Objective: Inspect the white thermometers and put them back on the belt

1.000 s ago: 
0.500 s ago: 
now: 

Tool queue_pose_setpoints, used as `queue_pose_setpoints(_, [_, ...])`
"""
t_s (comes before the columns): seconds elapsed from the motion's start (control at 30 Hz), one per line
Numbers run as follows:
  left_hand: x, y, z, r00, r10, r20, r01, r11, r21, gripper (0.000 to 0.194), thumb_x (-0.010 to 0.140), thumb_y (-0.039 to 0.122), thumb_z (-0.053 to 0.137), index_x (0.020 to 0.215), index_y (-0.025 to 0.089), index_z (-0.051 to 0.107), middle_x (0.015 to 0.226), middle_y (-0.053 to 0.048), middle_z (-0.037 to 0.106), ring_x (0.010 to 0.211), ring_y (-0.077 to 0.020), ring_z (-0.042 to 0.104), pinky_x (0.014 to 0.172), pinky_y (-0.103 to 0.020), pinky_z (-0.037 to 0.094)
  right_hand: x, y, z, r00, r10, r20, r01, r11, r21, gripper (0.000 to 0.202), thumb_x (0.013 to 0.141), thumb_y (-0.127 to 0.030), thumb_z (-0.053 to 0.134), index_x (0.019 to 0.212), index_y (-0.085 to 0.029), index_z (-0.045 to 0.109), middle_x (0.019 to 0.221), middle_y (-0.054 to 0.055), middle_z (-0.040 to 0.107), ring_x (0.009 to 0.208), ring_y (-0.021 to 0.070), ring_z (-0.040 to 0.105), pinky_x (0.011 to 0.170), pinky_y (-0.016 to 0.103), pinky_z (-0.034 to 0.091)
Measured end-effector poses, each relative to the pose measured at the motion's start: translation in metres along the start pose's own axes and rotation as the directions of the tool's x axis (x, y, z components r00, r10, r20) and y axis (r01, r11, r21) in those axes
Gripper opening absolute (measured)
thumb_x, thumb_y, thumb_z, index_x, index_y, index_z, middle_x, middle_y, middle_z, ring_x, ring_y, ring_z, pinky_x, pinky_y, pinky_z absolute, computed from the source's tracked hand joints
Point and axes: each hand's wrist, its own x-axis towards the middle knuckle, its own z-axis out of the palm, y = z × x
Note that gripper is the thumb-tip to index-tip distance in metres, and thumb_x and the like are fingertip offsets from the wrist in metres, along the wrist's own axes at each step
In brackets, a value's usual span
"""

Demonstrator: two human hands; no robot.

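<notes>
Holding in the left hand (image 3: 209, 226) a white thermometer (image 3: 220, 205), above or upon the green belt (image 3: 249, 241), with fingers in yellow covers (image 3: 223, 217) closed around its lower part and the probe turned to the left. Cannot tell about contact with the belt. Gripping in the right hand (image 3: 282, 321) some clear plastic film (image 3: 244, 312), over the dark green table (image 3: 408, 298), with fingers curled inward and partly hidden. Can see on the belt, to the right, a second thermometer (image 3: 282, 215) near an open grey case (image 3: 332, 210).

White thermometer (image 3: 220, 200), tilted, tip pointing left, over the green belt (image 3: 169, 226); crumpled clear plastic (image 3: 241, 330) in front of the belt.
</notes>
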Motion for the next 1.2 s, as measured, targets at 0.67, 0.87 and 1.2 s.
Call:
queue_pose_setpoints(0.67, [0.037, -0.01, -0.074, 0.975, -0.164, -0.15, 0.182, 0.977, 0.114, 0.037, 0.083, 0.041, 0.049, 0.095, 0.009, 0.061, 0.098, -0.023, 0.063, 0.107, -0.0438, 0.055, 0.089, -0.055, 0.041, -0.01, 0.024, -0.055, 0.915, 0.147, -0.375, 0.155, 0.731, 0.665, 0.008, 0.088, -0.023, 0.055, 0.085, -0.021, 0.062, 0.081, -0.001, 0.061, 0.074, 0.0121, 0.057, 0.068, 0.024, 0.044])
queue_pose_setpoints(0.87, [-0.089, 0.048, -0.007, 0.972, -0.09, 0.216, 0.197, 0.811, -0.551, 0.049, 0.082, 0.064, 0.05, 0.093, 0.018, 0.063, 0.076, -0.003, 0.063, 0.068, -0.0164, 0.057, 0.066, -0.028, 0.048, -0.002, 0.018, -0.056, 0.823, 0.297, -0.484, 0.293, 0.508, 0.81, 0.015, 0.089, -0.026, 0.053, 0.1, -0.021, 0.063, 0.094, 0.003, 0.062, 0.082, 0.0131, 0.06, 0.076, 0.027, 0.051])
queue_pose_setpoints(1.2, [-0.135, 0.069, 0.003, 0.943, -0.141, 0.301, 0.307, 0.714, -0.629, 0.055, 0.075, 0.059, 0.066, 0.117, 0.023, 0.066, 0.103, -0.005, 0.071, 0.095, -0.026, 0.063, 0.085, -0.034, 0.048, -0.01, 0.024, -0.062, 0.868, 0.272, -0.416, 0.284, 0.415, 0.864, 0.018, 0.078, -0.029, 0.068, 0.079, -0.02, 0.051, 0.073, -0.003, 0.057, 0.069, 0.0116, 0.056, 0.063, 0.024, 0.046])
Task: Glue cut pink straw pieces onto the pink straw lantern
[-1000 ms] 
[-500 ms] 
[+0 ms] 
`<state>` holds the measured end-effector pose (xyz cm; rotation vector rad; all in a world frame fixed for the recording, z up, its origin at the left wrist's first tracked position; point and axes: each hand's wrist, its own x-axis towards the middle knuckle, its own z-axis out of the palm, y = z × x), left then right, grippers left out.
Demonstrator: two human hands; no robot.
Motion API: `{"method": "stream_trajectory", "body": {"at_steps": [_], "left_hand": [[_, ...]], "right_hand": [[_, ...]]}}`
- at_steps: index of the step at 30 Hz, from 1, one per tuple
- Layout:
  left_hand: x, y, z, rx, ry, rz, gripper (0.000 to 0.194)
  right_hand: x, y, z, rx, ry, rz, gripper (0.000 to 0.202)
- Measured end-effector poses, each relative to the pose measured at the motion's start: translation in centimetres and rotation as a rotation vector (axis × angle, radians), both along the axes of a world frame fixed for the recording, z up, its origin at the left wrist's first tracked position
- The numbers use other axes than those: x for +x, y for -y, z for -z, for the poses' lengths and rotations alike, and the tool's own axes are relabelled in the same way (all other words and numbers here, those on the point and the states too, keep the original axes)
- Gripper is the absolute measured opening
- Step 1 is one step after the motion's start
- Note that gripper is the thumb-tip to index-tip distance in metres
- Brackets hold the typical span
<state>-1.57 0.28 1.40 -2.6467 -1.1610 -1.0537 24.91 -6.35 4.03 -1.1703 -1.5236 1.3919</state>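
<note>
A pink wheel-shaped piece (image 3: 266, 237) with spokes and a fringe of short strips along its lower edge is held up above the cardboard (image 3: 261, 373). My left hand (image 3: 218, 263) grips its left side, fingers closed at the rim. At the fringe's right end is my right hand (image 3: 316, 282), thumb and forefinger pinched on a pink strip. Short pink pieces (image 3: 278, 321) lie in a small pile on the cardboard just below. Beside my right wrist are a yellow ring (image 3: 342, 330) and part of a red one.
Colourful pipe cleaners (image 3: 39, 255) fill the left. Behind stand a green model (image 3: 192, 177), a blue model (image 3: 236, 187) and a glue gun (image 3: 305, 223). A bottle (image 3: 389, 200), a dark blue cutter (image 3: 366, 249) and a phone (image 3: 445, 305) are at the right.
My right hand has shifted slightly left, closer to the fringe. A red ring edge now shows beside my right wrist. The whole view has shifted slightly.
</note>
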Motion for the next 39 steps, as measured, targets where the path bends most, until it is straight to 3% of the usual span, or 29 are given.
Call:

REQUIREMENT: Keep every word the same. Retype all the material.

REPLY TO THE EXERCISE:
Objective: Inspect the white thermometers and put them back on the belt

1.000 s ago: 
0.500 s ago: 
now: 

Tool queue_pose_setpoints, used as `queue_pose_setpoints(_, [_, ...])`
"""
t_s (comes before the columns): seconds elapsed from the motion's start (control at 30 Hz), one per line
Numbers run as follows:
  left_hand: x, y, z, r00, r10, r20, r01, r11, r21, gripper (0.000 to 0.194), thumb_x (-0.010 to 0.140), thumb_y (-0.039 to 0.122), thumb_z (-0.053 to 0.137), index_x (0.020 to 0.215), index_y (-0.025 to 0.089), index_z (-0.051 to 0.107), middle_x (0.015 to 0.226), middle_y (-0.053 to 0.048), middle_z (-0.037 to 0.106), ring_x (0.010 to 0.211), ring_y (-0.077 to 0.020), ring_z (-0.042 to 0.104), pinky_x (0.014 to 0.172), pinky_y (-0.103 to 0.020), pinky_z (-0.037 to 0.094)
  right_hand: x, y, z, r00, r10, r20, r01, r11, r21, gripper (0.000 to 0.202), thumb_x (0.013 to 0.141), thumb_y (-0.127 to 0.030), thumb_z (-0.053 to 0.134), index_x (0.019 to 0.212), index_y (-0.085 to 0.029), index_z (-0.045 to 0.109), middle_x (0.019 to 0.221), middle_y (-0.054 to 0.055), middle_z (-0.040 to 0.107), ring_x (0.009 to 0.208), ring_y (-0.021 to 0.070), ring_z (-0.040 to 0.105), pinky_x (0.011 to 0.170), pinky_y (-0.016 to 0.103), pinky_z (-0.034 to 0.091)
Measured end-effector poses, each relative to the pose measured at the motion's start: translation in metres along the start pose's own axes and rotation as the directions of the tool's x axis (x, y, z components r00, r10, r20) and y axis (r01, r11, r21) in those axes
Gripper opening absolute (measured)
thumb_x, thumb_y, thumb_z, index_x, index_y, index_z, middle_x, middle_y, middle_z, ring_x, ring_y, ring_z, pinky_x, pinky_y, pinky_z absolute, computed from the source's tracked hand joints
Point and axes: each hand's wrist, its own x-axis towards the middle knuckle, its own z-axis out of the palm, y = z × x
Note that gripper is the thumb-tip to index-tip distance in metres, and thumb_x and the like are fingertip offsets from the wrist in metres, along the wrist's own axes at each step
In brackets, a value's usual span
"""

Demonstrator: two human hands; no robot.

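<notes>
Holding in the left hand (image 3: 209, 226) a white thermometer (image 3: 220, 205), above or upon the green belt (image 3: 249, 241), with fingers in yellow covers (image 3: 223, 217) closed around its lower part and the probe turned to the left. Cannot tell about contact with the belt. Gripping in the right hand (image 3: 282, 321) some clear plastic film (image 3: 244, 312), over the dark green table (image 3: 408, 298), with fingers curled inward and partly hidden. Can see on the belt, to the right, a second thermometer (image 3: 282, 215) near an open grey case (image 3: 332, 210).

White thermometer (image 3: 220, 200), tilted, tip pointing left, over the green belt (image 3: 169, 226); crumpled clear plastic (image 3: 241, 330) in front of the belt.
</notes>
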Motion for the next 1.2 s, as measured, targets at 0.67, 0.87 and 1.2 s.
Call:
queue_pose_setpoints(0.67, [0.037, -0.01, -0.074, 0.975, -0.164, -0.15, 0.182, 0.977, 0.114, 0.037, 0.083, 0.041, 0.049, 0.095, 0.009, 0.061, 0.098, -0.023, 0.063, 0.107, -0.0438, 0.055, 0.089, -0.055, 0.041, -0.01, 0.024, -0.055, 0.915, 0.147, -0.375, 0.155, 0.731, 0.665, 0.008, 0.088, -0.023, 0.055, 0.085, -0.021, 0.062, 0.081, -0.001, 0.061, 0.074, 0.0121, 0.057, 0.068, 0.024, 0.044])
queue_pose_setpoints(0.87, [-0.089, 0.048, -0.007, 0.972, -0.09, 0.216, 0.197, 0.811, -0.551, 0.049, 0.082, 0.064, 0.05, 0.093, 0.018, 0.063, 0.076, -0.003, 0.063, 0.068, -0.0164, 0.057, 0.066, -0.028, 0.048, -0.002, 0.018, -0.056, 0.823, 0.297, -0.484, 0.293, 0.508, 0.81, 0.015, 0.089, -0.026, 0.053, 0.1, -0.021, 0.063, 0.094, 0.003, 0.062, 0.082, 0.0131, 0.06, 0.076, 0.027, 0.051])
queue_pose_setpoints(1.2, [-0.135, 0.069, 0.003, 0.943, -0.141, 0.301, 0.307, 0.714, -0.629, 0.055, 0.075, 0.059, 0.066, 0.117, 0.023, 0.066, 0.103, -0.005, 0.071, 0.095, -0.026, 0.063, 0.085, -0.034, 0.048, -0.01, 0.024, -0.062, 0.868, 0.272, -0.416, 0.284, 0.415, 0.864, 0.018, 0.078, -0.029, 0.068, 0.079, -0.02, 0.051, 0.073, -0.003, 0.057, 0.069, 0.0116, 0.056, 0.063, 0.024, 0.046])
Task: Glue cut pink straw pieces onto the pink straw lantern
[-1000 ms] 
[-500 ms] 
[+0 ms] 
`<state>` holds the measured end-effector pose (xyz cm; rotation vector rad; all in a world frame fixed for the recording, z up, its origin at the left wrist's first tracked position; point and axes: each hand's wrist, its own x-axis towards the middle knuckle, its own z-axis out of the palm, y = z × x), left then right, grippers left out.
Demonstrator: two human hands; no robot.
Motion API: `{"method": "stream_trajectory", "body": {"at_steps": [_], "left_hand": [[_, ...]], "right_hand": [[_, ...]]}}`
- at_steps: index of the step at 30 Hz, from 1, one per tuple
- Layout:
  left_hand: x, y, z, rx, ry, rz, gripper (0.000 to 0.194)
  right_hand: x, y, z, rx, ry, rz, gripper (0.000 to 0.202)
- Measured end-effector poses, each relative to the pose measured at the motion's start: translation in centimetres and rotation as a rotation vector (axis × angle, radians), both along the axes of a world frame fixed for the recording, z up, its origin at the left wrist's first tracked position
- The numbers use other axes than those: x for +x, y for -y, z for -z, for the poses' lengths and rotations alike, and the tool's own axes are relabelled in the same way (all other words and numbers here, those on the point and the states too, keep the original axes)
- Gripper is the absolute measured opening
- Step 1 is one step after the motion's start
- Note that gripper is the thumb-tip to index-tip distance in metres
- Brackets hold the typical span
<state>-1.57 0.28 1.40 -2.6467 -1.1610 -1.0537 24.91 -6.35 4.03 -1.1703 -1.5236 1.3919</state>
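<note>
A pink wheel-shaped piece (image 3: 266, 237) with spokes and a fringe of short strips along its lower edge is held up above the cardboard (image 3: 261, 373). My left hand (image 3: 218, 263) grips its left side, fingers closed at the rim. At the fringe's right end is my right hand (image 3: 316, 282), thumb and forefinger pinched on a pink strip. Short pink pieces (image 3: 278, 321) lie in a small pile on the cardboard just below. Beside my right wrist are a yellow ring (image 3: 342, 330) and part of a red one.
Colourful pipe cleaners (image 3: 39, 255) fill the left. Behind stand a green model (image 3: 192, 177), a blue model (image 3: 236, 187) and a glue gun (image 3: 305, 223). A bottle (image 3: 389, 200), a dark blue cutter (image 3: 366, 249) and a phone (image 3: 445, 305) are at the right.
My right hand has shifted slightly left, closer to the fringe. A red ring edge now shows beside my right wrist. The whole view has shifted slightly.
</note>
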Motion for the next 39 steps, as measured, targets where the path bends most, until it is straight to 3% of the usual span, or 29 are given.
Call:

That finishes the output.